The neoliberal policies of the U.S. and the West are laying the foundations for the BRI to become an even more important feature of Ukraine’s economic future. Ukraine is one of the earliest member of the BRI. China’s capacity to maintain a stable relationship with Ukraine and strengthen the Russia-China partnership at the same time has demonstrated what it means to place narrow and selfish interests to the background and the interests of humanity in the foreground. Whatever short term difficulties arise from the Ukraine crisis will not derail Latin America, Africa, and Central Asia’s desire to adhere to the BRI’s principles of creating a win-win model of infrastructure and economic development that addresses the need for real South-South cooperation, decreases extreme poverty, and reduces dependency on external lenders.

The BRI is already doing just that.
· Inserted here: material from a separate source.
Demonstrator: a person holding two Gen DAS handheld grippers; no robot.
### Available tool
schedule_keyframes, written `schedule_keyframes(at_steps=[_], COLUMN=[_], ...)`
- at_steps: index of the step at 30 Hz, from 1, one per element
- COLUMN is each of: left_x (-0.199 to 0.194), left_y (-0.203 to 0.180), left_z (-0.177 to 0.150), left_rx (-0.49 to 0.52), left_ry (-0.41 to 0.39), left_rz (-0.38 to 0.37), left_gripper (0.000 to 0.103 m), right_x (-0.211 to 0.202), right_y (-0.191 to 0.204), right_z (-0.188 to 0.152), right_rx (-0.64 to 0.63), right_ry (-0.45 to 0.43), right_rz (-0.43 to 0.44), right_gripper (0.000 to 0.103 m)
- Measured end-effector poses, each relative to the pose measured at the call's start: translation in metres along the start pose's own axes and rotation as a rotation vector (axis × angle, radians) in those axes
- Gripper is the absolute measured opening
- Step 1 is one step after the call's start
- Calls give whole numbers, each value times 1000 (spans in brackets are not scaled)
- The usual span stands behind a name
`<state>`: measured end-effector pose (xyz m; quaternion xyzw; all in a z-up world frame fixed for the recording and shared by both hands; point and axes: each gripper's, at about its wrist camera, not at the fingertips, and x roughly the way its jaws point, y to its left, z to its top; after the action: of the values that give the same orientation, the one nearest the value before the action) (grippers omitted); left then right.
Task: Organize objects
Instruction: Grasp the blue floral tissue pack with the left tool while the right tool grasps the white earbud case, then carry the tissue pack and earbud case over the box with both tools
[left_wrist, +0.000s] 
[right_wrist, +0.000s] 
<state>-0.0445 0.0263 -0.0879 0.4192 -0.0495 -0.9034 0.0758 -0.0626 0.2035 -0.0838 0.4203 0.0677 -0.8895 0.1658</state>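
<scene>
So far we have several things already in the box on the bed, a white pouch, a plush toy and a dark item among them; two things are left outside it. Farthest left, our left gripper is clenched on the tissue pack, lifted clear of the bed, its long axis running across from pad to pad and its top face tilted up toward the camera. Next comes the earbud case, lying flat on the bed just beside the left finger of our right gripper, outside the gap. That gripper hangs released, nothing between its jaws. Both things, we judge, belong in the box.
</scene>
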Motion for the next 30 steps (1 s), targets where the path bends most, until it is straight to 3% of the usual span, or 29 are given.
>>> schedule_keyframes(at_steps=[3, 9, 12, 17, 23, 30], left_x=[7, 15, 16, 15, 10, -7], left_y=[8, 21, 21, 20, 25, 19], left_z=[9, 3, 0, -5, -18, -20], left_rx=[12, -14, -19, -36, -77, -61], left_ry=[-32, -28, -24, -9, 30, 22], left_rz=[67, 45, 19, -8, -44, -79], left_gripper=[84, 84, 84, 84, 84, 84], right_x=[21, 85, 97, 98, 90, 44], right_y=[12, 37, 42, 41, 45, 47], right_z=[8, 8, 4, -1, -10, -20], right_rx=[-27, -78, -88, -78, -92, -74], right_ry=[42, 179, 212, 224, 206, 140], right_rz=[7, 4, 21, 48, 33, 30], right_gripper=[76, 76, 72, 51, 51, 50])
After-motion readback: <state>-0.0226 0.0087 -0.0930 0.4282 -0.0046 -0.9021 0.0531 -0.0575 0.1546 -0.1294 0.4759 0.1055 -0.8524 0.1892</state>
The World Bank has acknowledged that the BRI offers a path forward out of extreme poverty. Monumental achievements have already come out of the BRI in countries such as Pakistan and Laos. Though the Ukraine crisis is a warning shot about the dangers of war and the neoliberal path led by Western imperialism, China’s approach to global development as manifested in the BRI will not just remain consistent but is also likely to strengthen its influence within the international order in the coming period.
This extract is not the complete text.